# OTTB horse critique



## scubadreams (May 5, 2012)

Please let me know what you think of this 4yo OTTB. I don't know a lot about him and wanted some critiques before I investigated him further.


----------



## Tracer (Sep 16, 2012)

Wow, that's a pretty boy.

I had to scrutinize to spot much. He looks to be very slightly uphill, which I believe can be good for dressage. His legs are long, but his cannons still seem to be in proportion. Pasterns are a bit long.

He looks like he could use some muscling in the back end - to me, it looks like a tiny head, bodybuilder chest, and little butt.

Personally I quite like him. He looks like he'd be a beautiful mover.


----------



## Tryst (Feb 8, 2012)

A lovely looking fellow overall, but something looks off about his hind end to me. I think his rear pastern looks almost dropped. I would like to see more pics for a better eval, as horses sometimes stand oddly from time to time.


----------



## Almond Joy (Dec 4, 2011)

I think this horse is very nice! Seems to have a very solid and nice shoulder, nice short cannons, slightly uphill which I prefer to downhill, nice back legs, seems to be standing over at the knee the TINIEST bit, and back pasterns seem a little long and flat, which would most likely be fixed with some normal trimming/shoeing. Hind end might be a little small but could be improved with some muscling and hill work and stuff.

Overall, I really like this horse and would think about buying if in the horse market!


----------



## Kayty (Sep 8, 2009)

I like this horse, he'd be a good pick - but I'd definitely get those legs thoroughly vetted with xrays if possible, just to be safe. 
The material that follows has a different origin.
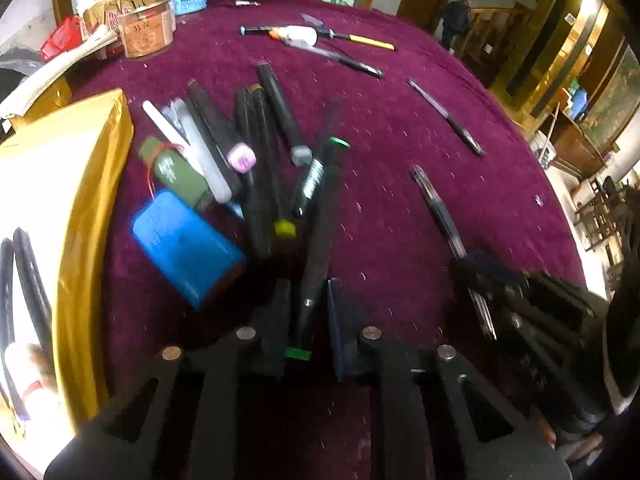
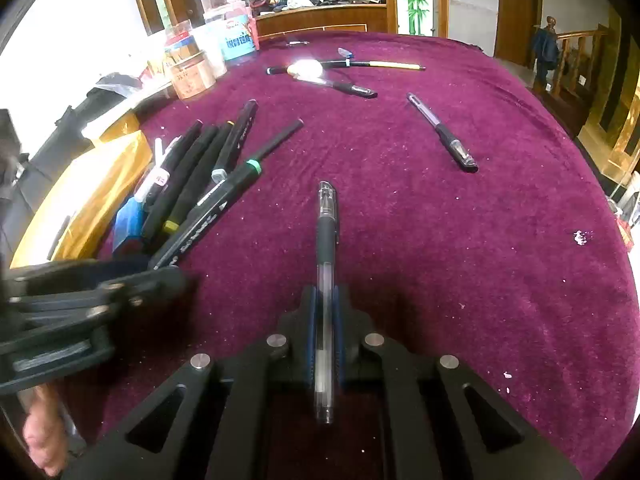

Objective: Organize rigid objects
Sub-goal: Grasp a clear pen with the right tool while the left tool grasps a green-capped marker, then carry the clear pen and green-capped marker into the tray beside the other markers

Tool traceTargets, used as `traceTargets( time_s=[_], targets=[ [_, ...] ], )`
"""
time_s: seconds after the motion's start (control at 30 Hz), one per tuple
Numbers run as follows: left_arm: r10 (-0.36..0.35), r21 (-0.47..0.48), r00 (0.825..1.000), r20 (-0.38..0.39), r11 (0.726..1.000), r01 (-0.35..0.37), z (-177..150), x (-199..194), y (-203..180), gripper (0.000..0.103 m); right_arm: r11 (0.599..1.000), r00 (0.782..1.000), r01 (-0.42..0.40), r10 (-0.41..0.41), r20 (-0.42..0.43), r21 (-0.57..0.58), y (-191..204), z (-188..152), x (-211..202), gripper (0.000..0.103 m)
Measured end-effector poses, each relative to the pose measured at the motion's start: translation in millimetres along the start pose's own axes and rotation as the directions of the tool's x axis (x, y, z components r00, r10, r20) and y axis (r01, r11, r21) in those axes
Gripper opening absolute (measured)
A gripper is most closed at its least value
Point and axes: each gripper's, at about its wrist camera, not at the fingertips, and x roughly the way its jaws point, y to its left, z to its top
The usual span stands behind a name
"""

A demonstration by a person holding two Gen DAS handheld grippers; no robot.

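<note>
Pens: each hand-held gripper, left (image 1: 310, 320) and right (image 2: 325, 320), clenched one, the green-capped marker (image 1: 320, 224) and clear pen (image 2: 326, 264), likely bound for the pile (image 1: 240, 152).

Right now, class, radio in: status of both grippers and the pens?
Left gripper shut on green-capped black marker. Right gripper shut on clear gel pen. Marker pile left; loose black pen ahead.

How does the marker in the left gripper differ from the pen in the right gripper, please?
The green-capped marker is black, opaque and thick; the clear gel pen is see-through and slimmer, with a dark grip. The marker has green at both ends; the pen's cap is clear. Both are clamped lengthwise, one in the left gripper, one in the right gripper.
</note>
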Motion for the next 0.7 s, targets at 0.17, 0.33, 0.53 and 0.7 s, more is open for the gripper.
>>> traceTargets(
  time_s=[0.17,0.33,0.53,0.7],
  targets=[
    [-0.089,0.028,0.994,-0.061,0.995,0.09,-29,-11,-13,0.015,1.0,1.0,-0.015,0.015,0.0,0.008,-2,0,1,0.007],
    [-0.007,0.048,0.999,-0.034,0.999,0.009,-13,-6,-24,0.032,1.0,1.0,-0.016,0.016,-0.001,-0.004,2,0,2,0.007],
    [0.059,0.044,0.998,0.007,0.997,-0.059,3,10,-28,0.024,1.0,1.0,-0.029,0.029,-0.002,-0.003,0,-1,2,0.007],
    [0.098,0.039,0.994,0.044,0.994,-0.1,-5,6,-22,0.012,1.0,1.0,-0.027,0.027,-0.002,-0.006,1,-2,1,0.007]
  ],
)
He's nicely put together - and if you want to Dressage or Jump him, an uphill build will be your best friend.


----------



## BBBCrone (Jan 28, 2012)

In general, I like him.

Along with the legs, I'd have someone look real good at this boys hooves. He doesn't appear to have much heel and somethings up with that back left hoof. Or the picture is odd. One or the other.


----------



## scubadreams (May 5, 2012)

Here is a video of him


----------



## Tracer (Sep 16, 2012)

The video doesn't do much for him. He looks... stiff, maybe? I can't quite pick it.


----------



## Almond Joy (Dec 4, 2011)

Most racehorses look stiff when under saddle the first few times because they are not used to the amount of traction that is given and their shoes have a lot of traction making a larger up and down movement.


----------



## Elana (Jan 28, 2011)

I really like this horse. You need to get his feet worked with.. he has been allowed to run his heels down and grow excessive toe making him a bit slipper footed. 
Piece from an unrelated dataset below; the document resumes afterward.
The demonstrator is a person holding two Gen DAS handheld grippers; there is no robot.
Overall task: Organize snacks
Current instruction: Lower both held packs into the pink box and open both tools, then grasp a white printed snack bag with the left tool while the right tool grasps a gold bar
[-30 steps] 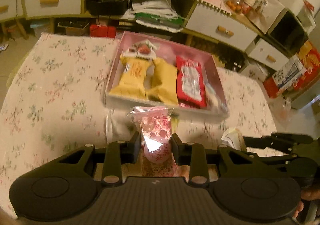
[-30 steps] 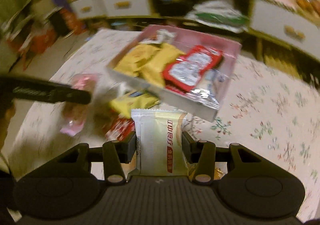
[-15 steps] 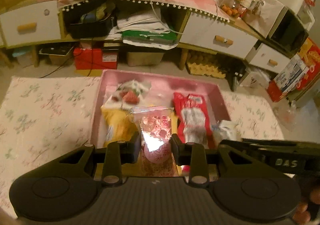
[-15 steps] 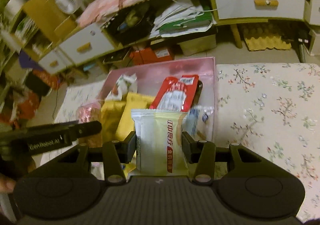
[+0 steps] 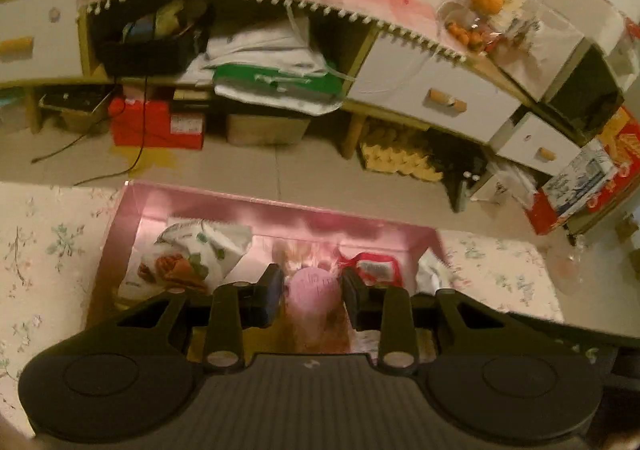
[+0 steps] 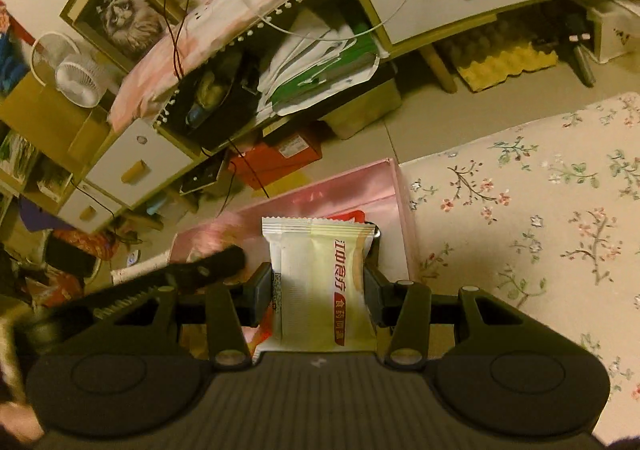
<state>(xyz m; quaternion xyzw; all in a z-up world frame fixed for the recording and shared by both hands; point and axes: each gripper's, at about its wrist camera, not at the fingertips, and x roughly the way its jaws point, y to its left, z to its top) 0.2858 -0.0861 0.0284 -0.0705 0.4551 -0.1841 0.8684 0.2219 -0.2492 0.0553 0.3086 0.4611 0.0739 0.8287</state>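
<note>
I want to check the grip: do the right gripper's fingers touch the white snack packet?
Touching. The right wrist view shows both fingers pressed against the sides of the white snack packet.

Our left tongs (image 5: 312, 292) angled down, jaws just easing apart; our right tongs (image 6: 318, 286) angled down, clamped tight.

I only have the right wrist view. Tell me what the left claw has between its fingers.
Observer: A pink snack packet. The left claw has just been opening around it, above the pink box.
Operator: Report what lies in the box's left end.
Observer: A white pouch with a red picture on it, lying flat on the bottom.
</note>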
BTW the video does nothing for him. It does not hurt him really but it does nothing to help him. He is just going along which is appropriate fresh off the track.


----------



## Inga (Sep 11, 2012)

I see he was just adopted, did you get him? Congrats if you did, he is a nice horse.


----------



## scubadreams (May 5, 2012)

No I didn't horse fly off their website very fast. Also I live in CO and it is a uphill battle to get them to consider me when they don't adopt west.


----------



## Inga (Sep 11, 2012)

Darn it! I was actually hoping you did get him. He is lovely and I had spoted him myself. I figured, if I were not to get him, then at least someone here might share photos and stories. No worries, there will be that perfect horse for you. He/She is out there just waiting for you to find him/her. Good luck! 

Horse shopping is so much fun when someone else is doing it. Thanks for sharing your excitment.


----------



## scubadreams (May 5, 2012)

Here is a different OTTB can you give me some input on him...I know that he is in need of groceries


----------



## CecilliaB (Jan 21, 2010)

Wicklow was very nice, I know the lady he's going to in FL and they will take him places. He could of been a twin for a horse we got from NV in the summer!

Have you looked at Roving on NV's site? He or Memerized are my two favs they have listed now!


----------